But I was portrayed in the media at that time, if I remember rightly, as someone, because I hadn't passed any O-levels and taken any A-levels, I was stupid.
And I made the grave mistake once of saying to a child I was thick as a plank, in order to ease the child's nervousness, which it did. But that headline went all round the world, and I rather regret saying it.
BASHIR: The Prince of Wales, in the biography, is described as a great thinker, a man with a tremendous range of interests. What did he think of your interests?
DIANA: Well, I don't think I was allowed to have any. I think that I've always been the 18-year-old girl he got engaged to, so I don't think I've been given any credit for growth. And, my goodness, I've had to grow.
BASHIR: Explain what you mean when you say that.
DIANA: Well, er...
BASHIR: When you say, when you say you were never given any credit, what do you mean?
DIANA: Well anything good I ever did nobody ever said a thing, never said, `well done', or `was it OK?' But if I tripped up, which invariably I did, because I was new at the game, a ton of bricks came down on me.
BASHIR: How did you cope with that?
DIANA: Well obviously there were lots of tears, and one could dive into the bulimia, into escape.
BASHIR: Some people would find that difficult to believe, that you were left so much to cope on your own, and that the description you give suggests that your relationship with your husband was not very good even at that early stage.
DIANA: Well, we had unique pressures put upon us, and we both tried our hardest to cover them up, but obviously it wasn't to be.
BASHIR: Around 1986, again according to the biography written by Jonathan Dimbleby about your husband, he says that your husband renewed his relationship with Mrs Camilla Parker-Bowles. Were you aware of that?
DIANA: Yes I was, but I wasn't in a position to do anything about it.
BASHIR: What evidence did you have that their relationship was continuing even though you were married?
DIANA: Oh, a woman's instinct is a very good one.
BASHIR: Is that all?
DIANA: Well, I had, obviously I had knowledge of it.
BASHIR: From staff?
DIANA: Well, from people who minded and cared about our marriage, yes.

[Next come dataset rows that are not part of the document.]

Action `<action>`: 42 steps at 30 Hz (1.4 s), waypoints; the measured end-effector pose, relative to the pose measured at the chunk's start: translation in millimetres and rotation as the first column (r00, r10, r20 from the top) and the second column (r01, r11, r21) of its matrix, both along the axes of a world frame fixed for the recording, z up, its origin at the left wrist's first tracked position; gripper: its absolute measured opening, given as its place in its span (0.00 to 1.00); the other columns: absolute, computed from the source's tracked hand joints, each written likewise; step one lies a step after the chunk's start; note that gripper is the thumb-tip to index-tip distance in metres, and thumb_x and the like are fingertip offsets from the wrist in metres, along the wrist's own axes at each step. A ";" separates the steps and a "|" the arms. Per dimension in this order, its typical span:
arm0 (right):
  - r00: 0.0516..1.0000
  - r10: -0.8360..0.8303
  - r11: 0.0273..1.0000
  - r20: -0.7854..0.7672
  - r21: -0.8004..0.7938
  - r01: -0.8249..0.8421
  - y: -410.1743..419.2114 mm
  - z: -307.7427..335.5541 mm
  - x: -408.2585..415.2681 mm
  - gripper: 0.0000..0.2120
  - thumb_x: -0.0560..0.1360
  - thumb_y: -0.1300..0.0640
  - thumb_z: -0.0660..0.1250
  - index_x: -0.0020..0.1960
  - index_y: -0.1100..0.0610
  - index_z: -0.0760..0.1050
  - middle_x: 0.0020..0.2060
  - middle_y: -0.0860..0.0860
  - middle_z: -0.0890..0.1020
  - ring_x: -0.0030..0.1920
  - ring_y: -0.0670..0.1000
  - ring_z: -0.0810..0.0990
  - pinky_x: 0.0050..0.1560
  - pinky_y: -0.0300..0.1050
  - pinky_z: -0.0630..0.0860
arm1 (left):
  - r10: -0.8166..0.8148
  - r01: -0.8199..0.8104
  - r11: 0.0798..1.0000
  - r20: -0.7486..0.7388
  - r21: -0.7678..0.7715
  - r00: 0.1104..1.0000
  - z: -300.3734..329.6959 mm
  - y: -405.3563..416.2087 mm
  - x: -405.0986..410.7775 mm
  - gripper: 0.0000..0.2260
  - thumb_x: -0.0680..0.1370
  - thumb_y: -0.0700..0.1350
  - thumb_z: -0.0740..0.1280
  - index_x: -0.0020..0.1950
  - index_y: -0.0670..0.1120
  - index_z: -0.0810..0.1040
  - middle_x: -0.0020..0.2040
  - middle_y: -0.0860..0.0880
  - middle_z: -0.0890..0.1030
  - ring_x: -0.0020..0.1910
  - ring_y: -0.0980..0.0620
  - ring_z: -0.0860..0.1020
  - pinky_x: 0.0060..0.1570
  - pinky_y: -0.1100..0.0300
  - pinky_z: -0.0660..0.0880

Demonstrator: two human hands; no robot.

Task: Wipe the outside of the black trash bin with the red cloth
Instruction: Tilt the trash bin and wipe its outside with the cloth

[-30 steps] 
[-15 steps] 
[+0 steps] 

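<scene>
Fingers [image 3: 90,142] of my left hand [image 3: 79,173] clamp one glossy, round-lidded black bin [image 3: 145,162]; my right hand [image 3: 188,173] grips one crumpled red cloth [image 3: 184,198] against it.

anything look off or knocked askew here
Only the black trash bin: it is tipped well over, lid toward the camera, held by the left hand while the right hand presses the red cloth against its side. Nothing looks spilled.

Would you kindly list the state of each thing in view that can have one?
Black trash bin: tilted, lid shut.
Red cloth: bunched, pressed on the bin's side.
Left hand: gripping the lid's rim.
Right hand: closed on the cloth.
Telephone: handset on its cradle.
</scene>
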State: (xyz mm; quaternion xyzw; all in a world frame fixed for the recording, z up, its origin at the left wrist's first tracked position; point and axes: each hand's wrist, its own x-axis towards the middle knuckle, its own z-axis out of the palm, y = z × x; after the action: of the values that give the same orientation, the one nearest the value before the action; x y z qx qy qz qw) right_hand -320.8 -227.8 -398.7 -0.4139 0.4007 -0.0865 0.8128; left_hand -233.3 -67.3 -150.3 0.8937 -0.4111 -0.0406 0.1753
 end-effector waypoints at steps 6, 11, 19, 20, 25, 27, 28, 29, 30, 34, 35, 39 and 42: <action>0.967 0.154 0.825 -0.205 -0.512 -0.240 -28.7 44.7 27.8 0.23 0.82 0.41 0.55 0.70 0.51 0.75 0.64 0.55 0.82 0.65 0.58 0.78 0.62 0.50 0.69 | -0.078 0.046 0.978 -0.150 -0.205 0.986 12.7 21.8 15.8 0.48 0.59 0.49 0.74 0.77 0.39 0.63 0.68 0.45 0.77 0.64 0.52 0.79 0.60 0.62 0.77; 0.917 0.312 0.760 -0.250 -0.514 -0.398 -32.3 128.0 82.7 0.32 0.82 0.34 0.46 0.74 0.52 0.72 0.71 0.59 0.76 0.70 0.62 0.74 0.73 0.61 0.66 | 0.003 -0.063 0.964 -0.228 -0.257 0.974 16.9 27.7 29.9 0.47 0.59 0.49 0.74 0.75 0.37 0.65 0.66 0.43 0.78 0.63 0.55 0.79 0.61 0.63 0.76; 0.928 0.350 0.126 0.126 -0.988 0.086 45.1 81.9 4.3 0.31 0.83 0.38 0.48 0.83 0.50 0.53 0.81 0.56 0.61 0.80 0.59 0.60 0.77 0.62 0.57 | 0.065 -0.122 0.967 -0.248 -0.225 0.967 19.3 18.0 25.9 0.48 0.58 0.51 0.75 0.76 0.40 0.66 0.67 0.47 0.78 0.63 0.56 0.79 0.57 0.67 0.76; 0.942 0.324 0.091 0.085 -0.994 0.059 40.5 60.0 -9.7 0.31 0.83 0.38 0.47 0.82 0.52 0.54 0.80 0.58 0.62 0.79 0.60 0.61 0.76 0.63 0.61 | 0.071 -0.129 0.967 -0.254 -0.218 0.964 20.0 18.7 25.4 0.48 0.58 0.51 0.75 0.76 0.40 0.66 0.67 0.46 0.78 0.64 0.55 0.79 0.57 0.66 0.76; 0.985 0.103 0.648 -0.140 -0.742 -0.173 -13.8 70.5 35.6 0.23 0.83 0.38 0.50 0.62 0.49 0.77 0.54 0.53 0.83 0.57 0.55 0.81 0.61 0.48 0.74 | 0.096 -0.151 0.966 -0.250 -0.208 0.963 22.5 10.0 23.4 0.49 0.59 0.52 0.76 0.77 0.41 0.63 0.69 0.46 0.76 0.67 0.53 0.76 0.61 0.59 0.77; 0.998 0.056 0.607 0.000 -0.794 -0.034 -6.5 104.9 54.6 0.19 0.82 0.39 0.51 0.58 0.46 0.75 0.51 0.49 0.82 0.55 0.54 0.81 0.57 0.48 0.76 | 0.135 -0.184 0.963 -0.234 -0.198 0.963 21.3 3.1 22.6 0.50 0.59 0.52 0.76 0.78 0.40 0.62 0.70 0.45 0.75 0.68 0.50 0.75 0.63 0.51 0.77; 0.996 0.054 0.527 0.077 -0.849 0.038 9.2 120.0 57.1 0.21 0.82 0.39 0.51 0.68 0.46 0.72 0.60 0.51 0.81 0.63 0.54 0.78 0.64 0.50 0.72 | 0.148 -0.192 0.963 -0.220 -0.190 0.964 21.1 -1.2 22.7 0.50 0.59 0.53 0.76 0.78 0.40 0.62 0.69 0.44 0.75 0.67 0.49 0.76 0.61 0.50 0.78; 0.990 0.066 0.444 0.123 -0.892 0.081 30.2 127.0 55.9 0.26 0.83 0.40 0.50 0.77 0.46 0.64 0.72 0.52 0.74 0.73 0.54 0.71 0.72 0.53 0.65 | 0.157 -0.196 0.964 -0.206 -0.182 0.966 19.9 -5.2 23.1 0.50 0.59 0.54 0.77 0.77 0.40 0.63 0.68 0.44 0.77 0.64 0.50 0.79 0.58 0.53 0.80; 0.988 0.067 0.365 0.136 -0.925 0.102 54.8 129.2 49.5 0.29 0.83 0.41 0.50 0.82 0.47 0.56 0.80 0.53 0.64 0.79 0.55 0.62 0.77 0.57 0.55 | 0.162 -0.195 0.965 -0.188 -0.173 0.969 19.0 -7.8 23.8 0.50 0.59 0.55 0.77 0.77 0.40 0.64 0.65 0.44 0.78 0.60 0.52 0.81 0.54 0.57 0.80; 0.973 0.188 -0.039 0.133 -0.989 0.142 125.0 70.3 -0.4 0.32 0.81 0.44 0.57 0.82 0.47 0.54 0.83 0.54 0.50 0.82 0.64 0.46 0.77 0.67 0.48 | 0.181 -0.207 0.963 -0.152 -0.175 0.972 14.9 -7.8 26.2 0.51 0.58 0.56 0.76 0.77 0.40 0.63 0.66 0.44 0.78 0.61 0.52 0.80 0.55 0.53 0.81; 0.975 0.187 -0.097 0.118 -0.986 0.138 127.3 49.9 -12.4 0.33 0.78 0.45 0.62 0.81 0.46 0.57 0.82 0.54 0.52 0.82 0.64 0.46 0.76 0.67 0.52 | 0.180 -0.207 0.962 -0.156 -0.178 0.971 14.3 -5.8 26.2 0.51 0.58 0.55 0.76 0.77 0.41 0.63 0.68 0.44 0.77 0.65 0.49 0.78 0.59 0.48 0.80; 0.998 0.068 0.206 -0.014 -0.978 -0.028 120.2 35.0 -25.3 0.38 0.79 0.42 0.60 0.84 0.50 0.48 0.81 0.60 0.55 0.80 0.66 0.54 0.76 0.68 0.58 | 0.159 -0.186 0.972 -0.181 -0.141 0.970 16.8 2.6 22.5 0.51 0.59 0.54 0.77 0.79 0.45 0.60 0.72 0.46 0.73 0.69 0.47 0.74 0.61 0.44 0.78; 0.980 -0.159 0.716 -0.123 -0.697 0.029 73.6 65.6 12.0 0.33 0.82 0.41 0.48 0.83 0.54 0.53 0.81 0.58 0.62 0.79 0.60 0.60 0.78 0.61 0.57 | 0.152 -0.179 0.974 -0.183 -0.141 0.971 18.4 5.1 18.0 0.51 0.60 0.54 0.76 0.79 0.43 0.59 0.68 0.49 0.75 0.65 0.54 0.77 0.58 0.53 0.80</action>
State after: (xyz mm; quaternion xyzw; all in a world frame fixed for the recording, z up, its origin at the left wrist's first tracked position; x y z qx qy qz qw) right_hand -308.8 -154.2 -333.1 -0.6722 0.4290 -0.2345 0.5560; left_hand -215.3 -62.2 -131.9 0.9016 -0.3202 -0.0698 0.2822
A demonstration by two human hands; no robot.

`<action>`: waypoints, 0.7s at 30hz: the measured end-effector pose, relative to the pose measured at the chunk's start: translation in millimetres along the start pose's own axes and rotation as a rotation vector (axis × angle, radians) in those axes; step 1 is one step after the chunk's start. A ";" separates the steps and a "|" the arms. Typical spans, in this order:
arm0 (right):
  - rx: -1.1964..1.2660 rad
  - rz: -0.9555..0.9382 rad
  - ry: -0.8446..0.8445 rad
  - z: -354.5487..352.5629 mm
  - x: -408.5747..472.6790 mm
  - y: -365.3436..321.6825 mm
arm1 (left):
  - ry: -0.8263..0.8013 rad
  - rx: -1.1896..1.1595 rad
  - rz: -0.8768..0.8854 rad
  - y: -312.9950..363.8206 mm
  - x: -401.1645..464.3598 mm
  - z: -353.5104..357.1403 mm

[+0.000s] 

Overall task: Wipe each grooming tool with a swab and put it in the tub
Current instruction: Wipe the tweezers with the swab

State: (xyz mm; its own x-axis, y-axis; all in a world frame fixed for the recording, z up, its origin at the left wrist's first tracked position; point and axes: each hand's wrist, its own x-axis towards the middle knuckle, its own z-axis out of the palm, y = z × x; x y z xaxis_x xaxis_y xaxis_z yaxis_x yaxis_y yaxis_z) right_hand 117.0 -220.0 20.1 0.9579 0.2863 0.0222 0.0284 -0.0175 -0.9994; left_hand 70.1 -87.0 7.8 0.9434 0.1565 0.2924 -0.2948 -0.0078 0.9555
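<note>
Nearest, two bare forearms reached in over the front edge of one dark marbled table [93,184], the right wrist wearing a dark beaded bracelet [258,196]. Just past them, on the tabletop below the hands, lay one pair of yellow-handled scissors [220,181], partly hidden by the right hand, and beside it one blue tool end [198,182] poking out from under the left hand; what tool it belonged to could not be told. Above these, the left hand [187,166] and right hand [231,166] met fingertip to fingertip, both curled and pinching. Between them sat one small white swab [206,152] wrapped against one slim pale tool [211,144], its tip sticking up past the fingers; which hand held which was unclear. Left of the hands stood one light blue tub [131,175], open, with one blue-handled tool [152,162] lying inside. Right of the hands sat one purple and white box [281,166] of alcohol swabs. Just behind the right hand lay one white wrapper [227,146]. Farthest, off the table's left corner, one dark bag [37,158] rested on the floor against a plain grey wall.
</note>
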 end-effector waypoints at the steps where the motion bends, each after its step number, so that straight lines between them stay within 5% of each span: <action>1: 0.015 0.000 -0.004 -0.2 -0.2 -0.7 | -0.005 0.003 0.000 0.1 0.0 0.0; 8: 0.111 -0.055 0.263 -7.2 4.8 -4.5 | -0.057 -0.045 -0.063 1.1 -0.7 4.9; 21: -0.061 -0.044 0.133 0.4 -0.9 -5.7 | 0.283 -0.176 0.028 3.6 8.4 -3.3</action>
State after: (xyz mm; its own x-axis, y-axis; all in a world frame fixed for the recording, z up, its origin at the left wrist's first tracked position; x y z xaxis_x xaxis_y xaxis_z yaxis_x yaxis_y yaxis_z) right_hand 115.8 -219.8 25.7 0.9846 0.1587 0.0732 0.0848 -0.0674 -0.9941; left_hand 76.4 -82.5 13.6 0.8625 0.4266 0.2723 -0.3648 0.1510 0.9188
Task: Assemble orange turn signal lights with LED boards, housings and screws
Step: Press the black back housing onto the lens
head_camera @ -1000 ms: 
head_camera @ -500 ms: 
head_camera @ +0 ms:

BASHIR: What effect did that have on you?
DIANA: Pretty devastating. Rampant bulimia, if you can have rampant bulimia, and just a feeling of being no good at anything and being useless and hopeless and failed in every direction.
BASHIR: And with a husband who was having a relationship with somebody else?
DIANA: With a husband who loved someone else, yes.
BASHIR: You really thought that?
DIANA: Uh,uh. I didn't think that, I knew it.
BASHIR: How did you know it?
DIANA: By the change of behavioural pattern in my husband; for all sorts of reasons that a woman's instinct produces; you just know.
It was already difficult, but it became increasingly difficult.
BASHIR: In the practical sense, how did it become difficult?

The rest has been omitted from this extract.